Photo of a window with a sticker of the face of Gabriel Garcia Marquez with butterfly notes at Guadalajara's International Book Fair.

Poster of Gabriel Garcia Marquez at Guadalajara's International Book Fair.

Juan David Torres Duarte

-Essay-

BOGOTÁ — When a writer dies, there are several ways of administering the literary estate, depending on the ambitions of the heirs. One is to exercise a millimetric check on any use or edition of the author's works, in the manner of James Joyce's nephew, Stephen, who inherited his literary rights. He refused to let even academic papers quote from Joyce's landmark novel, Ulysses.

Or, you continue to publish the works, making small additions to their corpus, as with Italo Calvino, Samuel Beckett and Clarice Lispector, or none at all, which will probably happen with Milan Kundera and Cormac McCarthy.

Another way is to seek out every scrap of paper the author left and every little word that was jotted down — on a piece of cloth, say — and drip-feed them to publishers every two to three years with great pomp and publicity, to revive the writer's renown.

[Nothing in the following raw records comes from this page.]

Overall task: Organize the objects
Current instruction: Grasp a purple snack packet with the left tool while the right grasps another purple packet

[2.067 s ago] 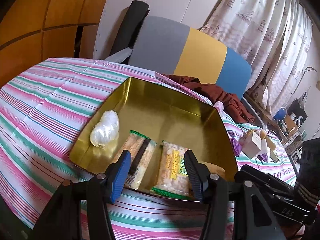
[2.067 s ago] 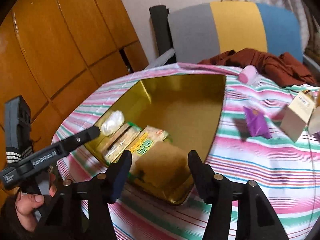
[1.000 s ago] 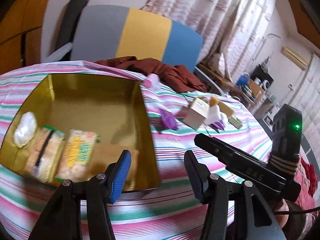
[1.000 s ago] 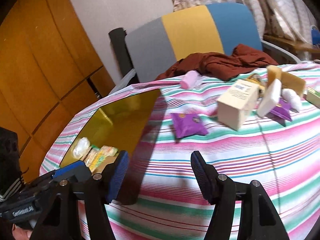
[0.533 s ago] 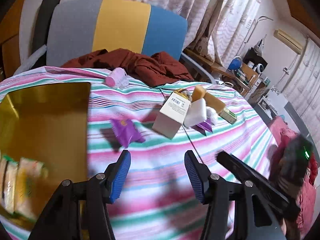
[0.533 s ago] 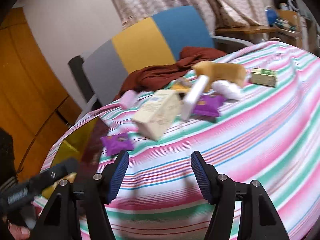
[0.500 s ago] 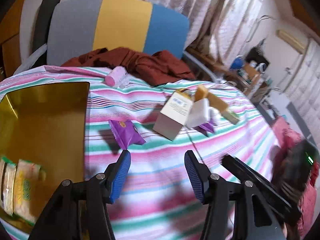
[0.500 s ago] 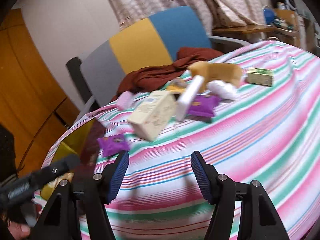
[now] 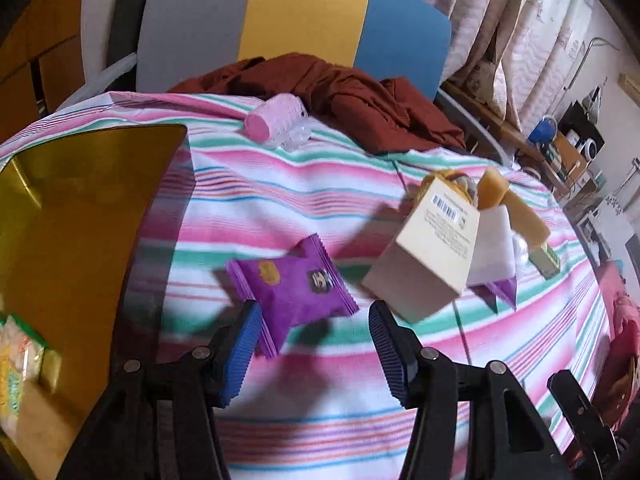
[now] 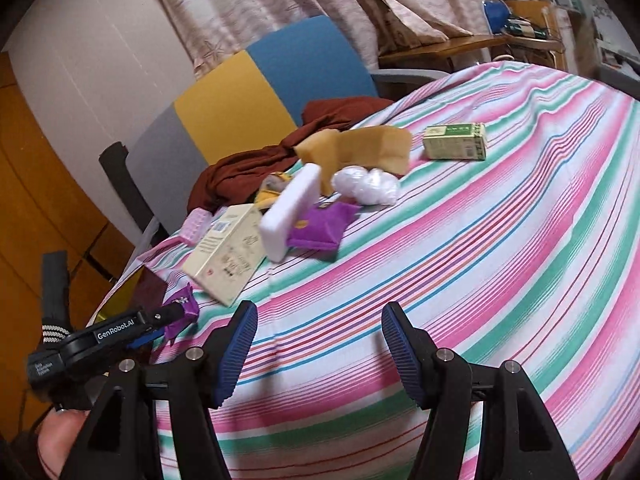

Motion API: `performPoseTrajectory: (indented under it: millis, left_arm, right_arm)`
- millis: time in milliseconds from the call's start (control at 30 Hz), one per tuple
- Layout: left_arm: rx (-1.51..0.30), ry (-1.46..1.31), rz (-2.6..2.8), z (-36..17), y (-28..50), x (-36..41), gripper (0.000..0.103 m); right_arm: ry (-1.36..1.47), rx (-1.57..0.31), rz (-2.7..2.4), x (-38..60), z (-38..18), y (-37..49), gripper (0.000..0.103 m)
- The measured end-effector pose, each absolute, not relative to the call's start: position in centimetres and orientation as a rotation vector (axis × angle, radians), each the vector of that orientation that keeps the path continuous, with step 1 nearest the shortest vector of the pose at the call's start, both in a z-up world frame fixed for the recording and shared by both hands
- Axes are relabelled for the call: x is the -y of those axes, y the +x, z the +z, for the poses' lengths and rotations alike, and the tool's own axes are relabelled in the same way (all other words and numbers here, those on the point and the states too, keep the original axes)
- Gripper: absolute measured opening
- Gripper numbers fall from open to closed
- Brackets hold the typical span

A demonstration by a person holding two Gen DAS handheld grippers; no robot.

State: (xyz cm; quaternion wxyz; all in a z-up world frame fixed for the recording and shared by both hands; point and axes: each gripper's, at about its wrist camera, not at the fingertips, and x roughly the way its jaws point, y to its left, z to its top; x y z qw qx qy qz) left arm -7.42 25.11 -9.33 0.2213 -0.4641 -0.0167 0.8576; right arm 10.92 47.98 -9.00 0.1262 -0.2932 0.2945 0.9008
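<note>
My left gripper (image 9: 314, 334) is open, just short of a purple snack packet (image 9: 290, 286) lying flat on the striped tablecloth. The gold tin (image 9: 76, 216) with snack packs inside sits at the left edge. A cream carton (image 9: 430, 248), a white block (image 9: 492, 248), a tan sponge (image 9: 512, 208) and a pink roller (image 9: 276, 126) lie beyond. My right gripper (image 10: 318, 344) is open and empty above bare cloth. In the right wrist view the left gripper (image 10: 132, 332) reaches the purple packet (image 10: 182, 308); a second purple packet (image 10: 320, 226) and a green box (image 10: 456, 142) lie farther off.
A grey, yellow and blue chair (image 9: 296, 28) with a dark red cloth (image 9: 340, 96) stands behind the table. White wrapped balls (image 10: 366, 186) lie by the tan sponge (image 10: 360, 148). A cluttered shelf (image 10: 528, 20) is at the far right. The table edge curves away at the right.
My left gripper has swung from over the gold tin to the right and closed in on the purple packet. My right gripper has turned right toward the far pile of objects.
</note>
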Motion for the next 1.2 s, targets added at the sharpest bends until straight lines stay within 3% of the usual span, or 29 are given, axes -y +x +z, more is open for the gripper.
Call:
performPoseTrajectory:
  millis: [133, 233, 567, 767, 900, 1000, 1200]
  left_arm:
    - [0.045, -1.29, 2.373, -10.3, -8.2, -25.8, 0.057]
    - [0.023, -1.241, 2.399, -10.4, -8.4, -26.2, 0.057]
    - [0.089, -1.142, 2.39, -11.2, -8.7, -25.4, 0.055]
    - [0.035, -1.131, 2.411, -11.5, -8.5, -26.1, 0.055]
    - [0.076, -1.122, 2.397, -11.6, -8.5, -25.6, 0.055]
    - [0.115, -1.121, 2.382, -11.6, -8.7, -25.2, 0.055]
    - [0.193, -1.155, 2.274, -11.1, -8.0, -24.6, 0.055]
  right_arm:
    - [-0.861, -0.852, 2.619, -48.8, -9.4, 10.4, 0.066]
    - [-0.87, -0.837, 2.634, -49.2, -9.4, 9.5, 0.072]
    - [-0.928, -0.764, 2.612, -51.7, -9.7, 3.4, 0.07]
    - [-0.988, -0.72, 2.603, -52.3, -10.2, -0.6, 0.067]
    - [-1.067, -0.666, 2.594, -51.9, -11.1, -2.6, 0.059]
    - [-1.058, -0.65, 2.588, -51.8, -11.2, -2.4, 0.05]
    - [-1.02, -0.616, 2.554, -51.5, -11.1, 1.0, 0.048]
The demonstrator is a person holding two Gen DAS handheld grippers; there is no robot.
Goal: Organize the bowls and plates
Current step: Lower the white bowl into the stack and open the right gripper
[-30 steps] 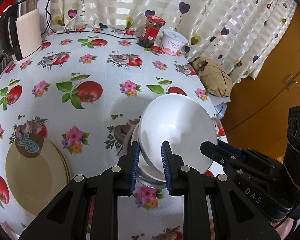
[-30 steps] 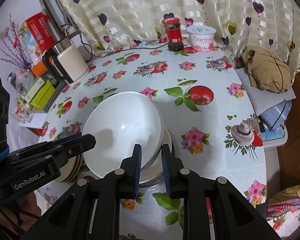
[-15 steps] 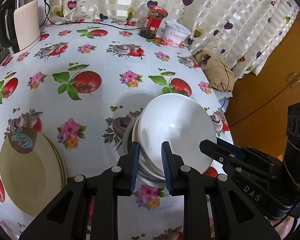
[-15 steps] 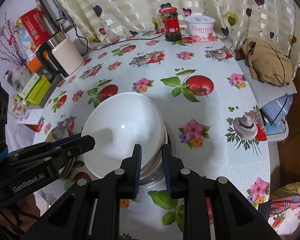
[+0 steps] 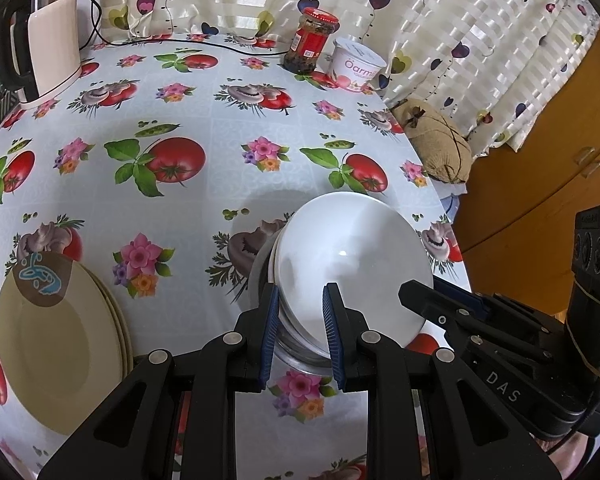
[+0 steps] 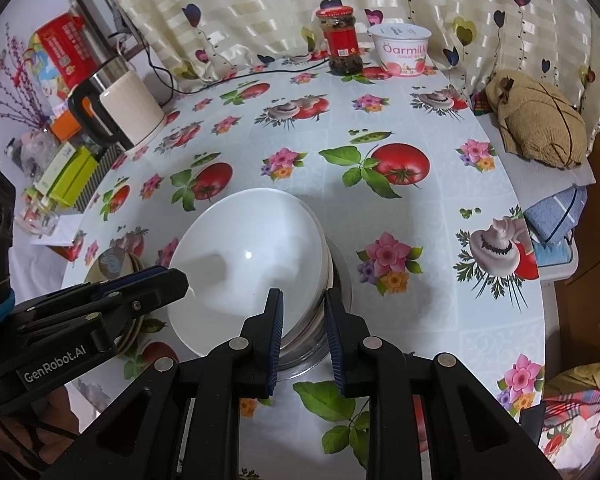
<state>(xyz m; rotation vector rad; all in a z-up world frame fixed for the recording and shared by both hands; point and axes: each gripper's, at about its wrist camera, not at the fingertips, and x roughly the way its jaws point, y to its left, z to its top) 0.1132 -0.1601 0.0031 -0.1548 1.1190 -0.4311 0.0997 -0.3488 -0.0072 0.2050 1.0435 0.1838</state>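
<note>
Bowl (image 5: pixel 352 264), white, tilted atop bowl stack (image 5: pixel 295 344) at near right table (image 5: pixel 219 128) edge. Left gripper (image 5: pixel 300 332) clamps bowl's left rim, right gripper (image 6: pixel 304 332) clamps its right rim. Plate stack (image 5: pixel 55 344) near left.

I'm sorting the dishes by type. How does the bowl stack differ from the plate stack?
The bowl stack is white and deep; the plate stack is beige and shallow. The bowls sit between both grippers' fingers; nothing touches the plates. The top bowl is plain; the top plate has a blue-and-brown mark. Both rest on the tablecloth.
</note>
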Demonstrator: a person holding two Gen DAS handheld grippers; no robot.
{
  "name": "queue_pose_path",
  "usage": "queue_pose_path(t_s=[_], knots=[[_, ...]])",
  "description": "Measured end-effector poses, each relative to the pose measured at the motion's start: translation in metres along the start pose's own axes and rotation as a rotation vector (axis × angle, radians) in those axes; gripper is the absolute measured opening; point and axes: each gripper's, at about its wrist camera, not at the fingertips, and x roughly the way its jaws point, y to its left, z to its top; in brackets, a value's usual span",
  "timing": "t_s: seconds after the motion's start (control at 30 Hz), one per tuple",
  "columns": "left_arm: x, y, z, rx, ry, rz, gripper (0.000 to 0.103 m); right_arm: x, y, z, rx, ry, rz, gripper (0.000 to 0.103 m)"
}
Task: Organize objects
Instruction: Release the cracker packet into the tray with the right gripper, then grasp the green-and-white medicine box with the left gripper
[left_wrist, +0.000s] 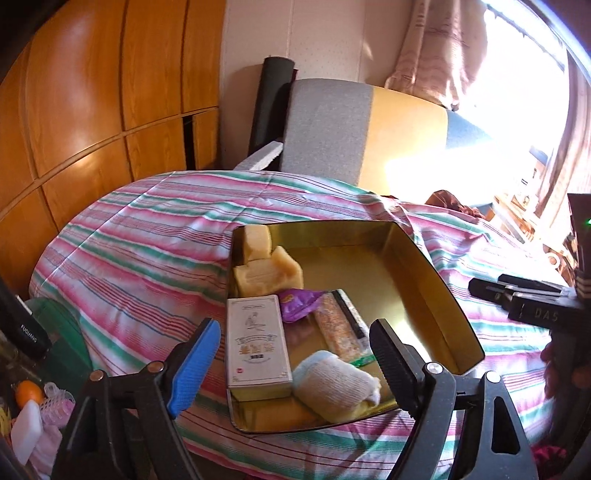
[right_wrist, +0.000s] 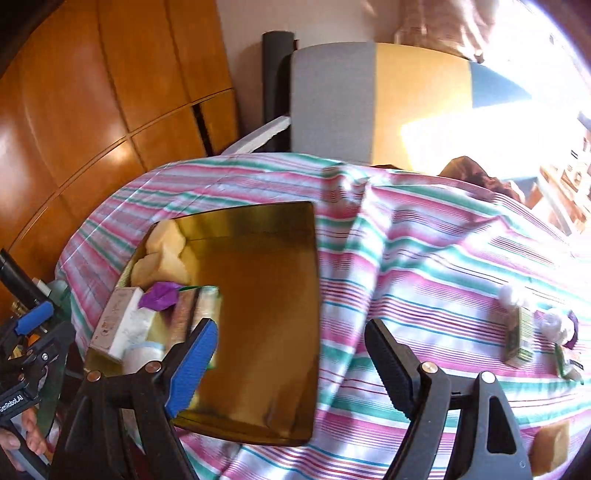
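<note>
Both my grippers are empty with their jaws apart. My left gripper (left_wrist: 291, 363) hangs over the near left part of the gold tin (left_wrist: 424, 258), which sits on the striped bedspread (left_wrist: 147, 240) in the middle of the left wrist view. The tin's left half is already packed: yellow soap blocks (left_wrist: 269, 262) at the far end, then a white carton (left_wrist: 256, 350) lying lengthwise, a purple wrapper (left_wrist: 297, 302), a long snack bar (left_wrist: 338, 332) and a rolled pale cloth (left_wrist: 336, 387) nearest me. The tin's right half is bare gold.

My right gripper (right_wrist: 291, 365) hovers over the tin's right rim, half above bare metal and half above the bedspread. What still lies loose is at the far right of the right wrist view: a small green carton (right_wrist: 521, 339), with a fluffy white thing (right_wrist: 554, 325) just beside it, something dark purple behind that which I cannot make out, and a tan block (right_wrist: 550, 446) in the lower right corner.

I judge the next move is a pick from that loose group, and it falls to my right gripper, plainly the nearer one; my left is well apart from those items. The green carton lies to the right of my right gripper, its long axis running roughly top to bottom in the frame, slightly tilted. So I would swing right and close across its narrow width, then carry it left into the tin's open half.
</note>
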Motion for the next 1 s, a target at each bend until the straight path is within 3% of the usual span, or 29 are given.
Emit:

This has happened with the Argentine Julio Cortázar (who seems to have sold more books dead than alive), the French author Albert Camus (now with 200 volumes of personal and unfinished works) and with the Chilean author Roberto Bolaño. The latter's posthumous oeuvre is so abundant I am starting to wonder if his heirs haven't hired a ghost writer — typing and smoking away in some bedsit in Barcelona — to churn out "newly discovered" works.

Which group, I wonder, will our late, great novelist Gabriel García Márquez fit into?